Paradoxalement, le prix Nobel, institution parmi les institutions, possède l’art de repérer ces aventuriers d’une autre façon de penser l’économie : Joseph Stiglitz, le pourfendeur de Wall Street, James Tobin, l’inventeur de la taxe du même nom… Cette année, l’académie suédoise nous rappelle que l’économie n’est pas une science figée, obéissant le doigt sur la couture des grands classiques libéraux. Pour la première fois, il est décerné à une femme Elinor Ostrom (l’économie est machiste sauf si elle est domestique). Il bénéficie aussi à Olivier Williamson.
Nos deux Américains montrent que le marché n’est pas la solution unique et indépassable.

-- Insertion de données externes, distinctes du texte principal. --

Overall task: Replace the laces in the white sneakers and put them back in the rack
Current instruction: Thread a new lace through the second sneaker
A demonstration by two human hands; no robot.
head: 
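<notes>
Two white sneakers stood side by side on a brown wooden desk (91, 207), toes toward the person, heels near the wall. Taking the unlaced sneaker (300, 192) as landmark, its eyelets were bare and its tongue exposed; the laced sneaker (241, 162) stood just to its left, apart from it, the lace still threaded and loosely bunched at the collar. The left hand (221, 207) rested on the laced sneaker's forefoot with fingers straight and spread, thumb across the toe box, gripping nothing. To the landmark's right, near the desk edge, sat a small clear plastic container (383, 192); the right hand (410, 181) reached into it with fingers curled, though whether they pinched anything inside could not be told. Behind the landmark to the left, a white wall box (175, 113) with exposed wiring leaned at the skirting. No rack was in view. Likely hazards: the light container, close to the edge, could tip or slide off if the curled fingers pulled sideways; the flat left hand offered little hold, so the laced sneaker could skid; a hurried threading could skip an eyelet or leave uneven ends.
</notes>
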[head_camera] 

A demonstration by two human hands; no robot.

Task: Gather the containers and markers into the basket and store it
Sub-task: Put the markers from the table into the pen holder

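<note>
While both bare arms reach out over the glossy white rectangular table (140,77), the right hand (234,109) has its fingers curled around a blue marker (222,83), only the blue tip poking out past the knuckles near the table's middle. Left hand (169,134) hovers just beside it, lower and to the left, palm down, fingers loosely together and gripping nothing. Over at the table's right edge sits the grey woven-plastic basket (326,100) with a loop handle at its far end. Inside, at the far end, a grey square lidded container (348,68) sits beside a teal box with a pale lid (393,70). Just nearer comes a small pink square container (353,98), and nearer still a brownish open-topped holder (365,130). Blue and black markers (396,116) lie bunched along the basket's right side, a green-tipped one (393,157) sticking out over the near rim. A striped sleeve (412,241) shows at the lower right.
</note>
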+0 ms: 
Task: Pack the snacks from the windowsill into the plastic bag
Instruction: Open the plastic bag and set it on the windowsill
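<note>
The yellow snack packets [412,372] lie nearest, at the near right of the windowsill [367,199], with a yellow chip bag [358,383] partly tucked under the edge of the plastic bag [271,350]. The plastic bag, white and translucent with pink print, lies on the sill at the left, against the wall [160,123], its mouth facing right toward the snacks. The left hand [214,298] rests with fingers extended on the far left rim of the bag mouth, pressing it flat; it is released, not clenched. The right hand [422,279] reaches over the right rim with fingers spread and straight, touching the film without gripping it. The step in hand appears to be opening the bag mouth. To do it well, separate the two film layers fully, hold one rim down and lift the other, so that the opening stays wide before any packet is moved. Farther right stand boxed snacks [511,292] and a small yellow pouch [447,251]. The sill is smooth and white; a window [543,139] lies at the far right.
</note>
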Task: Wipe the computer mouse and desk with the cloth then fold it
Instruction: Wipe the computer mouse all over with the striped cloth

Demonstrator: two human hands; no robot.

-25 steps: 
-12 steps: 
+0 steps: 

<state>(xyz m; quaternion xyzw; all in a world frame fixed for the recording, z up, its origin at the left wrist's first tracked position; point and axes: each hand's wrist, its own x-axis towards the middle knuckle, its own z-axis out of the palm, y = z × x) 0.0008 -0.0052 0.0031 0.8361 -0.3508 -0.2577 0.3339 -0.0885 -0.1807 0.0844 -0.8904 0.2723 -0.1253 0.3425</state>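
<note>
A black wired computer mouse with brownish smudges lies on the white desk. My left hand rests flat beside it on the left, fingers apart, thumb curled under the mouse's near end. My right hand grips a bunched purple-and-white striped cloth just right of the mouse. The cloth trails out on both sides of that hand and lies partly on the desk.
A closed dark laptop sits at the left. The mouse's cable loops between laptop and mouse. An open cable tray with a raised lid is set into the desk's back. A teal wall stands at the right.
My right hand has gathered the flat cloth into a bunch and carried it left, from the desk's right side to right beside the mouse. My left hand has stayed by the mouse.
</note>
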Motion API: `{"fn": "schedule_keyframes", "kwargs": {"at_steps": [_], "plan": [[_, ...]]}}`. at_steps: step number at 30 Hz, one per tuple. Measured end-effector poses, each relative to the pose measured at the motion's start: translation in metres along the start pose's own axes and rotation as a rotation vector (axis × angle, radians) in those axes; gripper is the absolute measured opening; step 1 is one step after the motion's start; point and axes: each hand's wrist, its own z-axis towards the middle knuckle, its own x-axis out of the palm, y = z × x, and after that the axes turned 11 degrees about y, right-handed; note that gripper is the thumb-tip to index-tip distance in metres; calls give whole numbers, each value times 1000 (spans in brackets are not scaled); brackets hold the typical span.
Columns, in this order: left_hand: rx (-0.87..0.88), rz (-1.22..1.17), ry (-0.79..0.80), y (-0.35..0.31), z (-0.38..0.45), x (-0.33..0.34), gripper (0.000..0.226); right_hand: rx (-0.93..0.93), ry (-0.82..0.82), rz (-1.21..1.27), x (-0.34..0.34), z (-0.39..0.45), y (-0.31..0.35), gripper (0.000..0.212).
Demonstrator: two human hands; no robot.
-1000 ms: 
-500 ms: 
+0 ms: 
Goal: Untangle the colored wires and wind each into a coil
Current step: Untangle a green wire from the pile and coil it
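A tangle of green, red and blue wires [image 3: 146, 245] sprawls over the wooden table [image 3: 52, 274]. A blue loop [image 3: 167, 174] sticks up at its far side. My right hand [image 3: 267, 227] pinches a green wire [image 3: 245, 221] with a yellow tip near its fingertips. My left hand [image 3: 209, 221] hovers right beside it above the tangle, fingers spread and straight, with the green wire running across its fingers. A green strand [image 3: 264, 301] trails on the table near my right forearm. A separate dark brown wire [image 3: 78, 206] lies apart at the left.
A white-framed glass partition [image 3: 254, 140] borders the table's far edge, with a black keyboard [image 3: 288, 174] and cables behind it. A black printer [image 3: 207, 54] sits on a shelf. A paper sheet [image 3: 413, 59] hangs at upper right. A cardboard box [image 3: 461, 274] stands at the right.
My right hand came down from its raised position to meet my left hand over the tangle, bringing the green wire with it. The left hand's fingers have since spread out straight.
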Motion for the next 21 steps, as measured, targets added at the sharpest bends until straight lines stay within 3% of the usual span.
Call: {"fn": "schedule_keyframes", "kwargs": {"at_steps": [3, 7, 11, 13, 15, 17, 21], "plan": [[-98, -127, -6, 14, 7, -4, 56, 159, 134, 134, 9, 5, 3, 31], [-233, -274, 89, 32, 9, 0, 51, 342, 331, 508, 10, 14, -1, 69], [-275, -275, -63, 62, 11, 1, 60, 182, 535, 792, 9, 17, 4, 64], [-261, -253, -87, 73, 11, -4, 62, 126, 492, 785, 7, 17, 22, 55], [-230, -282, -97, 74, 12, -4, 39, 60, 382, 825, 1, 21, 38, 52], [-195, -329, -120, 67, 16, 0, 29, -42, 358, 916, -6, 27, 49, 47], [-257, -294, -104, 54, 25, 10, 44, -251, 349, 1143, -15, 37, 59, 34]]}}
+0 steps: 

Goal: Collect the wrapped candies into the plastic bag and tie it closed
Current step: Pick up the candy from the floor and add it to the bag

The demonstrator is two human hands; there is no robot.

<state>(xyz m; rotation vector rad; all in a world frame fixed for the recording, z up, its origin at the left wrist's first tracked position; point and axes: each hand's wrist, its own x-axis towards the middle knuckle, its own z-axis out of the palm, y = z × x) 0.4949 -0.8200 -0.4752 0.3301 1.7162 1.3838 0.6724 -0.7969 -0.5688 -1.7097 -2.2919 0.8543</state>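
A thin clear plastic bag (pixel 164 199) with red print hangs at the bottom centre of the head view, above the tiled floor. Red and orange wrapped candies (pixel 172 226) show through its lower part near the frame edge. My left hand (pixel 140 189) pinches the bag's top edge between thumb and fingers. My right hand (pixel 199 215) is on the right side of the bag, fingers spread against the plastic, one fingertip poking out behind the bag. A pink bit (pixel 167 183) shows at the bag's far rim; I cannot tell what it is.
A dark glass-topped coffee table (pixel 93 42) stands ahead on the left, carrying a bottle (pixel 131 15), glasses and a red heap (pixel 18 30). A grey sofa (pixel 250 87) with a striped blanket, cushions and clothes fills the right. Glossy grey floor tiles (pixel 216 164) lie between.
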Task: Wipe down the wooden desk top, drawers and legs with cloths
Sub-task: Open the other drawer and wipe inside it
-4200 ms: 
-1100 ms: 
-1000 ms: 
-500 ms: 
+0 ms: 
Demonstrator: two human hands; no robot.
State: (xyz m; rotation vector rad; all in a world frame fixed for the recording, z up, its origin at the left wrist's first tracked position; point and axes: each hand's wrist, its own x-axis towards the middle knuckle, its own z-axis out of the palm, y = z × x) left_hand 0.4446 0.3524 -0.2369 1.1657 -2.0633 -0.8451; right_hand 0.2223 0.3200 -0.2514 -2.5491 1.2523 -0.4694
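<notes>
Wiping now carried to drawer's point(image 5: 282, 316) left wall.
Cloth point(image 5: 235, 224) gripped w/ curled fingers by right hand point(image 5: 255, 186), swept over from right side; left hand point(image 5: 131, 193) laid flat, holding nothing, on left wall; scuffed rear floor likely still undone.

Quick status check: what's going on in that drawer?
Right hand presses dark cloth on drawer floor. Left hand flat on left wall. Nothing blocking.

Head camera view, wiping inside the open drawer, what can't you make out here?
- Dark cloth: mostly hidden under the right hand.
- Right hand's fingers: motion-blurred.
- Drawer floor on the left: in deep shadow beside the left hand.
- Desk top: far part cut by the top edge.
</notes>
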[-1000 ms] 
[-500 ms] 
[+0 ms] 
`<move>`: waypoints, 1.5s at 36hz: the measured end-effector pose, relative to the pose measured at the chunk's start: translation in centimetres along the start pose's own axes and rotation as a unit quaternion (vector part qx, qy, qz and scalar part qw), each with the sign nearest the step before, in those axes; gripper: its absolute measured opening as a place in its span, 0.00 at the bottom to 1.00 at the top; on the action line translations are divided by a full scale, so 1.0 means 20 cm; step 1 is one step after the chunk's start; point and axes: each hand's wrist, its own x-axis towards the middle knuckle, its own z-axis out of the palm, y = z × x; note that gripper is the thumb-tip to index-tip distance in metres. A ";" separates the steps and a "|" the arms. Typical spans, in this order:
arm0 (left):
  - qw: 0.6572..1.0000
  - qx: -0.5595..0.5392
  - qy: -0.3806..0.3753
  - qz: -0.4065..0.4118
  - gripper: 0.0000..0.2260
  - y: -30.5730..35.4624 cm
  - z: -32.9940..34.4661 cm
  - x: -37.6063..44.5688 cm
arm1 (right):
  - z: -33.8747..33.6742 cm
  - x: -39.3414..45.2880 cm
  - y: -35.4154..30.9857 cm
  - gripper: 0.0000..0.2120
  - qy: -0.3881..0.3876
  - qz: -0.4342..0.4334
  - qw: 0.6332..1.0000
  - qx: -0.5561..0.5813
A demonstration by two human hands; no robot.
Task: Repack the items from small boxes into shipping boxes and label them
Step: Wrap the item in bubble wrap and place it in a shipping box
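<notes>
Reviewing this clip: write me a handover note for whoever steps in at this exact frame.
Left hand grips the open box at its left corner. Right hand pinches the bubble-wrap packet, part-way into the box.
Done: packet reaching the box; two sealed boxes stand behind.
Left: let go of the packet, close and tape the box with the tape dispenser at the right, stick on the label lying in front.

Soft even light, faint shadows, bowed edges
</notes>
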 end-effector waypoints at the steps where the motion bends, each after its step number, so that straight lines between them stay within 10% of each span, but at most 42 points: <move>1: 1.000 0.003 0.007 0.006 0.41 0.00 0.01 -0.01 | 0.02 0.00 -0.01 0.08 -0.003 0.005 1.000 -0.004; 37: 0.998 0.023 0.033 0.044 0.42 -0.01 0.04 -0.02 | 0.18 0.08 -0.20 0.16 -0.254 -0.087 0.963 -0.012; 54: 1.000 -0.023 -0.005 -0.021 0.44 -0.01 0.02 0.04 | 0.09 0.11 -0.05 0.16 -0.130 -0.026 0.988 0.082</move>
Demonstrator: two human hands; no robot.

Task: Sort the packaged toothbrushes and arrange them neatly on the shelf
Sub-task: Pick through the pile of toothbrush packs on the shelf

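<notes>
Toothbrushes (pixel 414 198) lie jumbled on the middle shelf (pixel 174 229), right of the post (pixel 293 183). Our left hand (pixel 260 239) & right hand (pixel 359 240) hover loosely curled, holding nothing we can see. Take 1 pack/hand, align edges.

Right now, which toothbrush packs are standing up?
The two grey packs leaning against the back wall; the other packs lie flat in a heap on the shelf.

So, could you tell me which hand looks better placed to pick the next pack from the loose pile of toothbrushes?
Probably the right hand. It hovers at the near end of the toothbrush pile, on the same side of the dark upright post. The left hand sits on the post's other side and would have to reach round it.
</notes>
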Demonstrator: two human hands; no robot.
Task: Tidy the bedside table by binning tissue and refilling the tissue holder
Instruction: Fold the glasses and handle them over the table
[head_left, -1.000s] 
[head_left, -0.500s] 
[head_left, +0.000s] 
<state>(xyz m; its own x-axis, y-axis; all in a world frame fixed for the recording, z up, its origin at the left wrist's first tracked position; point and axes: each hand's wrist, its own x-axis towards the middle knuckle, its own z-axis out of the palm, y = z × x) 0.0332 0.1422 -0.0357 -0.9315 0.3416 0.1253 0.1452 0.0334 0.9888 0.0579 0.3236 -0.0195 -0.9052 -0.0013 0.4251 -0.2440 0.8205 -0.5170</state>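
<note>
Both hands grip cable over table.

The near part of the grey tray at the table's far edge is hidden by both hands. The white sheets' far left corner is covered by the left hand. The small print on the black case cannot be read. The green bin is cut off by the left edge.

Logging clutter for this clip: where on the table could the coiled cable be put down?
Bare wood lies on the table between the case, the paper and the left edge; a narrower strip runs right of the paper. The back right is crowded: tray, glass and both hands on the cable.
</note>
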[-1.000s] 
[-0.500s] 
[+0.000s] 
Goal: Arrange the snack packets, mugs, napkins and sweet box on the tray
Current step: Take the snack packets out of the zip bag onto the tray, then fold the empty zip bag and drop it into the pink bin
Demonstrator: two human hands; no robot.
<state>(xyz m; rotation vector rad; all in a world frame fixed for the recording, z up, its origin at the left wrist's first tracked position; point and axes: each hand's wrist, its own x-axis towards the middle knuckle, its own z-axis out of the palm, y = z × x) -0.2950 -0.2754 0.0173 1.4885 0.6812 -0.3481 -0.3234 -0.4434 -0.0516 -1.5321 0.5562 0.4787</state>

Qu’il y a d’autres modes de gouvernance économique, ce qui dans la crise financière que nous connaissons est une information majeure. En termes officiels, leur apport se résume à "Ils veulent comprendre des organisations qui ne sont pas des marchés (...) et ils montrent comment ces institutions résolvent les conflits".
Parmi ces organisations, il y a les collectivités publiques, mais aussi la nouveauté est là, les usagers eux-mêmes. Au fond, il existe une économie participative.
Bien entendu, le propos ainsi rapporté fleure bon la théorie. En fait, les travaux d’Elinor Ostrom, reposent sur des observations très concrètes : les co-propriétés, les associations d’usagers, les regroupements de consommateurs, bref la co-gestion, sont aussi efficaces que le marché pour gérer et répartir les ressources. Et ce, avec un souci permanent de développement durable. Elle en apporte la démonstration en étudiant l’exploitation des biens collectifs, la forêt ou celles des lacs…
Elinor Ostrom n’est pas totalement optimiste. Elle nous fait part de ses craintes sur l’avenir de cette autre gouvernance : « des informations qui étaient autrefois 'librement accessibles' sont désormais de plus en plus privatisées, surveillées, chiffrées et restreintes ».